> [What is needed]:
From the records, pick out and copy each line containing "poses".

(Data excerpts)
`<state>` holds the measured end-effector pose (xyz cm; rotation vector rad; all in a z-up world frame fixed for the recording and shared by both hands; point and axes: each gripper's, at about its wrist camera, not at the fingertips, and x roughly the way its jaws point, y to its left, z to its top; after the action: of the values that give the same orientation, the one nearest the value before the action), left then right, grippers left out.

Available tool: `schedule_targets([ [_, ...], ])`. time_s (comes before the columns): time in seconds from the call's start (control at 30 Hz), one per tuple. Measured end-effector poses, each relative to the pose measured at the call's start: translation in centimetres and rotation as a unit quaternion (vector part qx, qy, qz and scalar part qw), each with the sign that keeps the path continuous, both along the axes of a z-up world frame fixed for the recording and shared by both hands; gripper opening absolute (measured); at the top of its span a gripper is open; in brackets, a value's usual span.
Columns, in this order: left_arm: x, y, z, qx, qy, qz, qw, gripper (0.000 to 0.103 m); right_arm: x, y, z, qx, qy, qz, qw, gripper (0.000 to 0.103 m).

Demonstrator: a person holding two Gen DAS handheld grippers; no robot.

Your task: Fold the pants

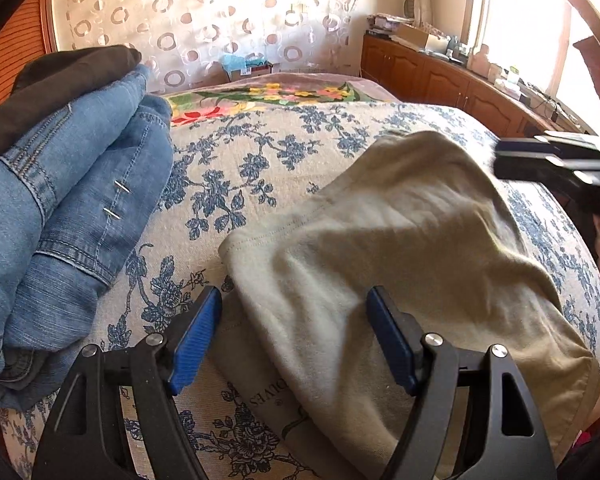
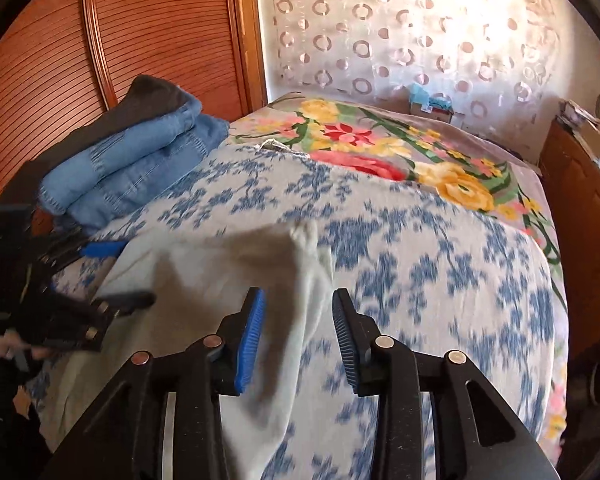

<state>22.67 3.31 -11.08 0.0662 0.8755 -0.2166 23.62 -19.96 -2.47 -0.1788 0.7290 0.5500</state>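
Beige pants (image 1: pixel 400 240) on the bed (image 1: pixel 260 184), lying over the blue-flowered cover, spread from 6 o'clock up toward 2 o'clock in the left wrist view; near end cut off behind the tongs, far end rumpled. In the right wrist view the same pants (image 2: pixel 204 280) blurred, one corner sticking up at centre, edges hard to trace.

Left tongs (image 1: pixel 294 300) wide open, astride the near edge of the pants, pads clear of the cloth on both sides. Right tongs (image 2: pixel 299 300) part open, nothing pinched; a strip of the pants running down between the pads, contact with the left pad unclear through blur. Right tongs (image 1: pixel 556 164) also seen at 3 o'clock in the left wrist view, smeared and cut off by the frame. Left tongs (image 2: pixel 112 276) at 9 o'clock in the right wrist view, dark and blurred, a hand (image 2: pixel 4 344) behind them barely made out.

Folded jeans (image 1: pixel 68 208) at 9 o'clock, stacked with a dark garment (image 1: pixel 60 76), partly out of frame. Cardboard box (image 1: pixel 252 66) at 12 o'clock beyond the bed, contents a blue-green blur. Cabinet (image 1: pixel 440 76) at 2 o'clock, clutter on top washed out by window glare.
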Motion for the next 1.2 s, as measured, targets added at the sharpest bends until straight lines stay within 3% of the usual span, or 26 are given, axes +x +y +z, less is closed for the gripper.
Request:
schedule_targets([
  [0.5, 0.2, -0.6, -0.3, 0.013, 0.011, -0.013, 0.9998, 0.091, -9.2, -3.5, -1.4, 0.015, 0.014, -0.043, 0.999, 0.040],
  [0.63, 0.1, -0.6, -0.2, 0.014, 0.011, -0.013, 0.9998, 0.091, -11.4, -3.8, -1.7, 0.017, 0.008, -0.047, 0.999, 0.050],
  [0.77, -0.2, -0.3, -0.1, 0.013, 0.013, -0.015, 0.9997, 0.091, -13.2, -4.0, -1.8, 0.019, 0.007, -0.049, 0.999, 0.051],
  [1.2, -8.7, -0.9, 1.6, -0.012, -0.002, -0.033, 0.9994, 0.091, -17.4, -4.5, -2.3, 0.058, 0.018, -0.059, 0.996, 0.051],
])
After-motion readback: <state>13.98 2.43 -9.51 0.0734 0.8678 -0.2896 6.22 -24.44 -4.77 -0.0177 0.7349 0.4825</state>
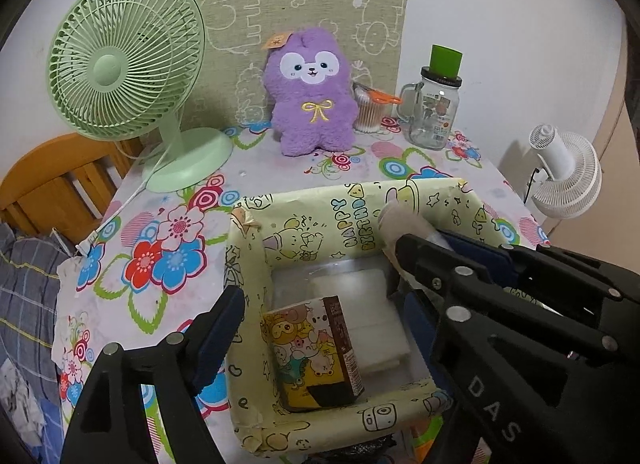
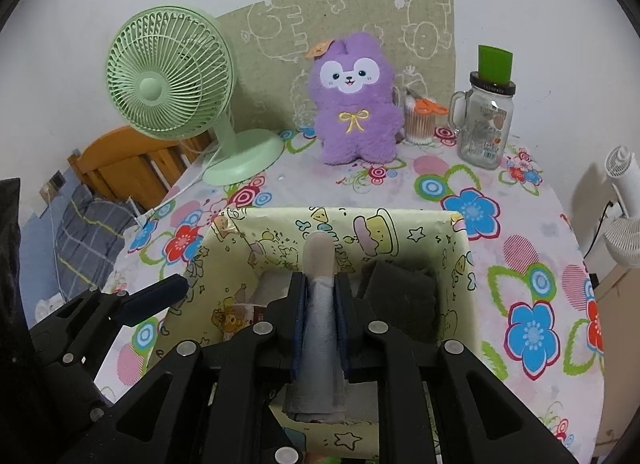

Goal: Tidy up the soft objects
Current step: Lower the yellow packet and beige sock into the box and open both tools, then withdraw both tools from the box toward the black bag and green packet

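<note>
The right claw (image 2: 320, 320) is pinched on a pale grey roll of cloth (image 2: 320, 328), maybe a sock or a rolled rag, and holds it over the paper-covered box (image 2: 460, 248) in the middle of the flowered surface (image 2: 532, 264). The roll stands out past the pads, its rounded end pointing toward the box's far wall. It looks light and limp; the pads have pressed its middle flat, so a grip across the thick middle seems the safe place, since an end would likely droop or slide free. The left claw (image 1: 320, 304) is spread wide, one finger outside the box's left wall and the other over its right side, gripping nothing. Inside the box a cartoon-printed packet (image 1: 316, 356) leans by the near wall, some folded white stuff (image 1: 360, 304) lies on the floor, and something dark (image 2: 400, 296) sits on the right. The purple plush toy (image 1: 312, 91) sits upright at the back of the surface, untouched, soft and bulky enough to want a hold round its body.
</note>
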Available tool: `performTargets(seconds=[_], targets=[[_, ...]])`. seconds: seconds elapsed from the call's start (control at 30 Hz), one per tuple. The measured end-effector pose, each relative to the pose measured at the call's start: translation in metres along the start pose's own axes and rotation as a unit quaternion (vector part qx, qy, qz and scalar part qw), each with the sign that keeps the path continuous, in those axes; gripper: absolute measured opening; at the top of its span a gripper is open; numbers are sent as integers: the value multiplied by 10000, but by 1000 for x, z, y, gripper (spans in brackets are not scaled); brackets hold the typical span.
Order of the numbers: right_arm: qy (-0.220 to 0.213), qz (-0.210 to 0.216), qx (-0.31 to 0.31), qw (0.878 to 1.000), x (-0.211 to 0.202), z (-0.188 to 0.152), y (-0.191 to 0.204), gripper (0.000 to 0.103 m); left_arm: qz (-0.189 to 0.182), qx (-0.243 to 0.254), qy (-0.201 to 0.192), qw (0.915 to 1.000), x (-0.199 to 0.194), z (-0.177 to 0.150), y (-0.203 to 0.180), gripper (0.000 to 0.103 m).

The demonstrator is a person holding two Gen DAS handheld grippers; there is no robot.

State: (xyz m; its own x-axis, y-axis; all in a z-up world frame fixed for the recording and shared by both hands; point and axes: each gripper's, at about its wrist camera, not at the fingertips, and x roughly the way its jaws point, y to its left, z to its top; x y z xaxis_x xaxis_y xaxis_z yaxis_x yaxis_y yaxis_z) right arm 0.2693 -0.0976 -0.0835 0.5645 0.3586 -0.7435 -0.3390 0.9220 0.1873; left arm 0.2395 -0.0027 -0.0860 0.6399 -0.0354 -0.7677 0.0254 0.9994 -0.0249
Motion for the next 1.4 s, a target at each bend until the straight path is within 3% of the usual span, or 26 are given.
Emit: performTargets(seconds=[0.1,0.17,0.23,1.4], targets=[[93,-107,-37,9999,2,0,0,34,7,31,19,10000,0,0,0,84],[53,-254,-60,9996,-1,0,0,66,15,76,25,10000,0,-1,-2,84],[-152,-381,-72,9991,-8,-2,1,76,0,93,-2,10000,-2,-1,-3,86],[-569,-758,-141,9954,-85,-36,11,83,64,331,-497,9982,-69,-34,-29,100]])
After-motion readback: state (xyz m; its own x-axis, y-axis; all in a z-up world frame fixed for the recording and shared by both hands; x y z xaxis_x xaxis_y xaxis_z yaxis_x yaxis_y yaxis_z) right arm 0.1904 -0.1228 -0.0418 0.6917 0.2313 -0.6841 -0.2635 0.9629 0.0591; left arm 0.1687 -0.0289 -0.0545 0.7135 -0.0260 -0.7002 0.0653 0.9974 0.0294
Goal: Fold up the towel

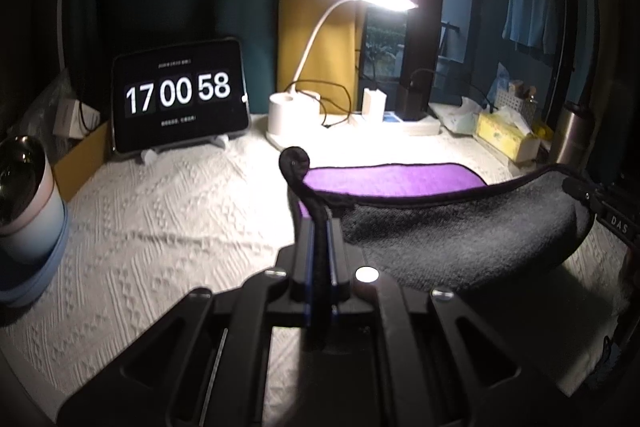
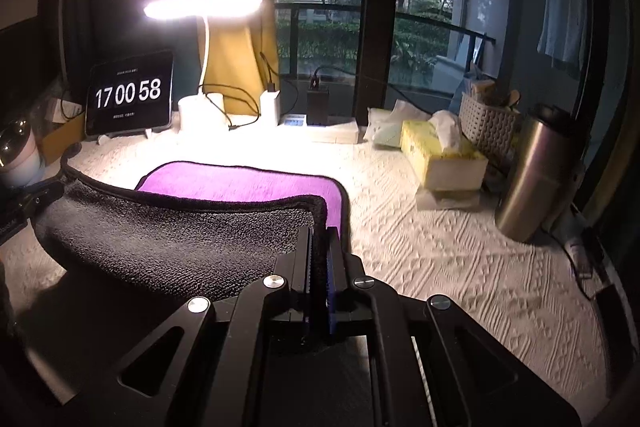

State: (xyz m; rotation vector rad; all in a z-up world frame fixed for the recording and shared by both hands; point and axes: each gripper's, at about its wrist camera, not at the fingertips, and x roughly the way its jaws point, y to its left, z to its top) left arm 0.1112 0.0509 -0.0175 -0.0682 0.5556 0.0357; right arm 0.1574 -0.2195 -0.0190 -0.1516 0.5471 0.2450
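— Towel (image 1: pixel 460 223), purple one side, grey the other: where is it?
— Half lifted off the white textured tablecloth (image 1: pixel 160 219), near edge slung between both tongs.
— Their grip?
— Left gripper (image 1: pixel 320 223) and right gripper (image 2: pixel 319 239) each pinch a near corner

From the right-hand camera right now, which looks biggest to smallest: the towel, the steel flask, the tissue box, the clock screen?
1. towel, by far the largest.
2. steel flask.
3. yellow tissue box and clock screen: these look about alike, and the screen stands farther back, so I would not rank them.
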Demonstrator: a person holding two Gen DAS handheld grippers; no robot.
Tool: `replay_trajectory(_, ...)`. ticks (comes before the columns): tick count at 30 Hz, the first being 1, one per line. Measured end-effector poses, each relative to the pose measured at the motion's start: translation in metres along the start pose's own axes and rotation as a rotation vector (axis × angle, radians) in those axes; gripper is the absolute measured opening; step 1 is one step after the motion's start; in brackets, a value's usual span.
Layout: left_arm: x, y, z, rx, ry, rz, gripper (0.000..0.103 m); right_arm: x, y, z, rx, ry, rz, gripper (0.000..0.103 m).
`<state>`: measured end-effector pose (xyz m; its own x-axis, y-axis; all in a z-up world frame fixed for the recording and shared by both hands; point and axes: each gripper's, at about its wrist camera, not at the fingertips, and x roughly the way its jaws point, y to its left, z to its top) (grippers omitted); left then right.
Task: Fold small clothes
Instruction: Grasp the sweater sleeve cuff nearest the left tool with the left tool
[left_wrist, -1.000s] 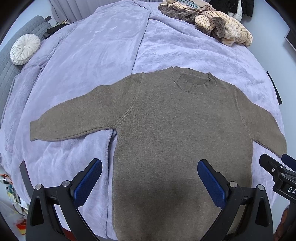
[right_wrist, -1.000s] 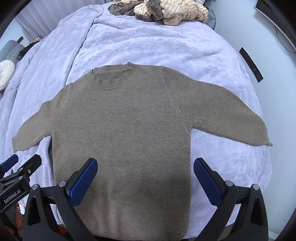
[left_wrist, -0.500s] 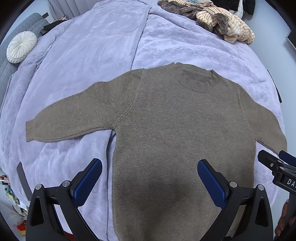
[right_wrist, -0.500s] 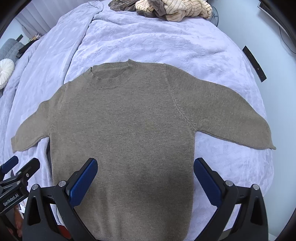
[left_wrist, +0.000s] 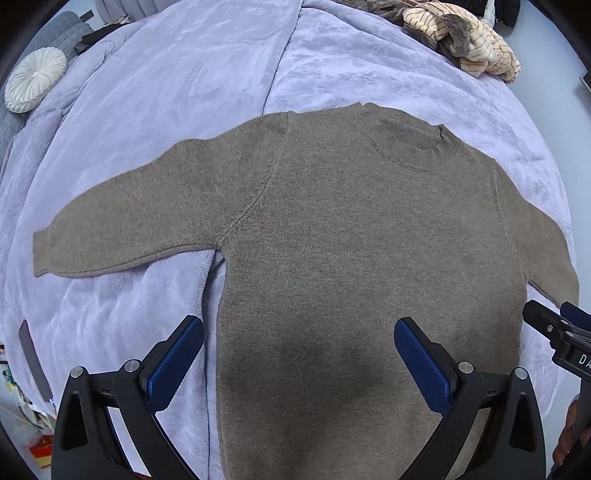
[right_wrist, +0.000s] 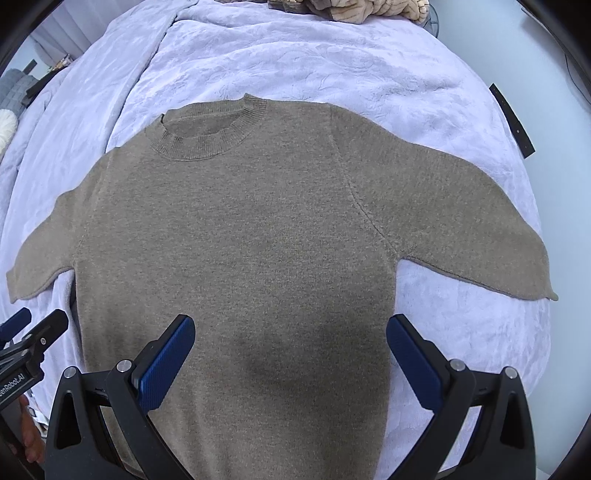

> [Exercise output]:
Available tool: `schedule_targets([ [_, ...], ])`. time_s (comes before the columns): time in seconds from the call's start (control at 30 Hz), one per tuple. Measured end-effector poses, each relative to the pose measured at the call's start: translation in centimetres and rotation as a unit quaternion (vector part qx, qy, qz and scalar part qw), each with the sign that keeps the path continuous, both along the axes of a z-up world frame fixed for the recording and shared by both hands; gripper opening absolute (measured); at the top of its span a gripper is open; in brackets, a value's usual span.
Tool: `replay_trajectory(_, ...)`. ticks (comes before the columns): tick count at 30 Hz, the first being 1, one per line. Measured end-effector poses, each relative to the pose measured at the motion's start: translation in metres along the start pose's own axes and rotation as a rotation vector (axis × angle, radians) in those axes; gripper is the absolute measured opening; step 1 is one step after the motion's start; in brackets, a value's usual span.

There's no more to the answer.